Crawley Town 2 Carlisle United 5: In theory, it’s the same club, the same team. Twelve months ago, after all, Carlisle United packed their team coach, travelled south, went up against a team in red and won.
This is not the same team. In many respects it’s not the same club. In terms of mood, hope, vibes, levels of competence, ability to engage, it’s the exact opposite. And the most exciting thing: this may not be their limit.
In terms of their year under Paul Simpson, this is the high point so far – second in League Two, a little puff of breathing space to the play-off places, five goals on the road for the first time since 2017, and a spell against Crawley Town that resembled a pre-season friendly against non-league amateurs who simply couldn’t keep up.
Compare the feelings now to how you felt after that Swindon game, which triggered Simmo’s return last February (and the revival that began at Leyton Orient). That wretched day, the only thought was for how much lower United could go.
Now they are considering second – but also above. The p-word is flashing at you in neon. “At the start of this season my remit was to finish in the top half of the table,” said Simpson. “I thought, ‘We’ll have done really well if we get there’. But these players have been outstanding. Now I want them to carry on being outstanding for the last 13.”
That’s Simpson – always looking at the next one, never settling for this one. The Blues boss, in his delight at this 5-2 cuffing aside of Crawley, made time to bemoan the fact United did not get six or seven, and criticised the two they conceded.
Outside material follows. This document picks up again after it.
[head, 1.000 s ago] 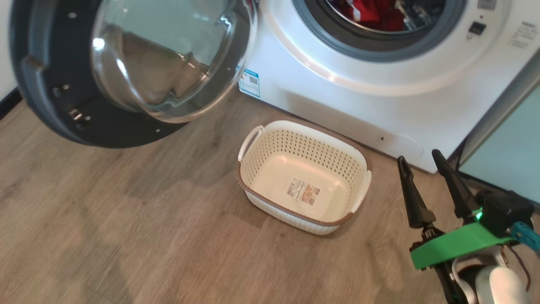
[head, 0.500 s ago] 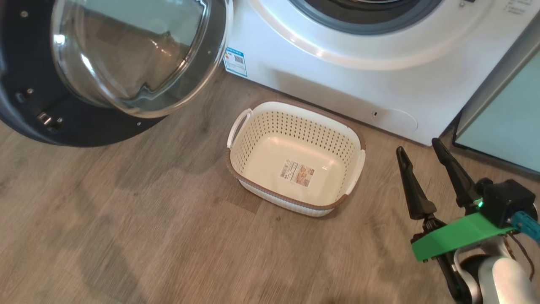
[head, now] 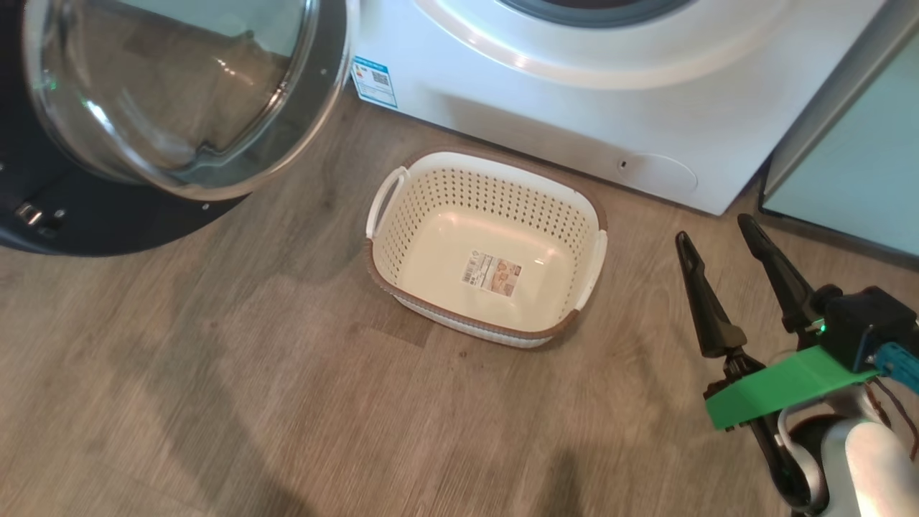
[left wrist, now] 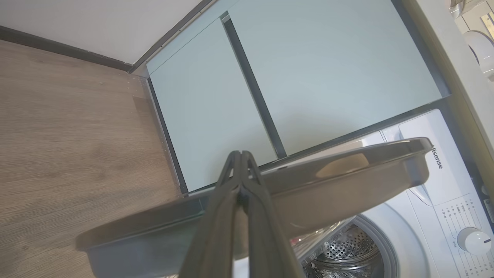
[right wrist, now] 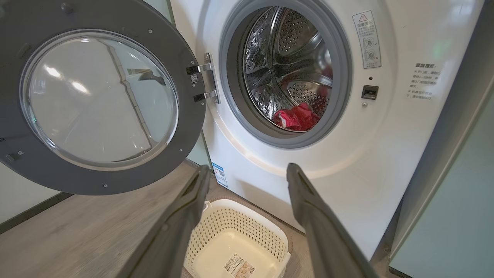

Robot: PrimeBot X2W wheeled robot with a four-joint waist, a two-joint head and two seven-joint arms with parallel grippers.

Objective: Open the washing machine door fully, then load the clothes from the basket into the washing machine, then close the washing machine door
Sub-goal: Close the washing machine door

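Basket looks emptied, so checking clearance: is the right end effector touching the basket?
Apart. The head view shows a strip of floor between the open right end effector and the basket.

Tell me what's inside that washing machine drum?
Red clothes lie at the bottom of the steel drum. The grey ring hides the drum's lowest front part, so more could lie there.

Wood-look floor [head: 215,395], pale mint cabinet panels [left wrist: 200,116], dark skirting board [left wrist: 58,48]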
Again: changed times. Imagine the Carlisle of Millen, or latter-day Beech, detecting flaws in a 5-2 win? Simpson is right to be ruthless on anything that might hinder United against better opponents, of which there will be many between now and May.
Yet we are also obliged to shine warm light on the way they humiliated Crawley, the reasons why they’re second. In 23 first-half minutes on Saturday it was laid on relentlessly, like one plate of treats after another.
You almost felt sorry for Crawley as Carlisle flexed their muscles. Almost. Actually, not almost. Why waste sympathy on the crypto bros? This Sussex club are being questionably handled all the way to the brink of non-league. Here, they were trampled on by a side with a man in charge who is everything Crawley haven’t been: smart, wise, even – a phrase he embraced on a BBC Football Focus interview recently – old-school.
Carlisle, from front to back, from the aggressive, demanding Joe Garner to everywhere else in the XI, had the shape and aura of a top side. They bullied Crawley. Again – United, in the painfully recent past, were not bullies.
So let us cut the fat from this match report and get straight to the meat. The period from 15 to 38 minutes, when the Blues danced on Crawley’s sandpit of a pitch. Jon Mellish, a central defender turned left winger turned whatever you want him to be, created the first with a brilliant Jon Mellish run down the left and a cross which Joel Senior crashed in.
As the wing-back’s diving header rippled the roof of the net, you sensed something give in Crawley. The following period was harrowing for the hosts. On 19 minutes, Callum Guy fed Owen Moxon, who fed Omari Patrick, who fed the bottom corner. Too stylish, too easy.
Scott Lindsey’s defence was broken by Carlisle’s pressing, their running, their chest-out belief. Minute 26: Moxon dancing around defenders as though dodging drunks on the pavement, finally tucking the ball past keeper Ryan Schofield.
Another reminder: this lad was a delivery driver by trade last year. Now he’s taking seasoned professionals to town. Carlisle could have had more goals in the interim but let’s leap forward to their next: a Moxon free-kick Crawley never looked like defending, and didn’t. Morgan Feeney, at the second stab, peeled behind the goal with arm raised. Stop the count, as they say.
In fact – no, don’t. Keep going. Crawley, who had made a substitution amid United’s rampant scoring, pulled one back early in the second half when Carlisle went loose and Aramide Oteh, the poor soul thrown into the rout, scored from close range.
The Blues’ highly pleasing response was to score again. Another set-piece, this one from Jack Armer, attacked by Paul Huntington and gobbled up by Mellish. For a moment, the raised linesman’s flag made you wonder if Crawley were going to get some sort of reprieve. Nope – it was indicating a goal. Even the officials were rubbing it in.
There is not much more you need to know. Carlisle, in midfield and defence, snuffed out Dom Telford other than the moment Crawley’s expensive summer signing scored a microscopic consolation late on. Up front, they generously passed up a few more gold-plated chances after running at, through and behind Lindsey’s wafer-like defence.
Garner, despite not scoring, was magnificent: all menace, all presence, all…standards. Come the final whistle, the sounds from the away end were not of ecstasy, but of admiration. The job had long been done, the kill long since completed.
Once more: this didn’t used to happen, other than to United. Same name, same badge, but in all other respects, something else entirely.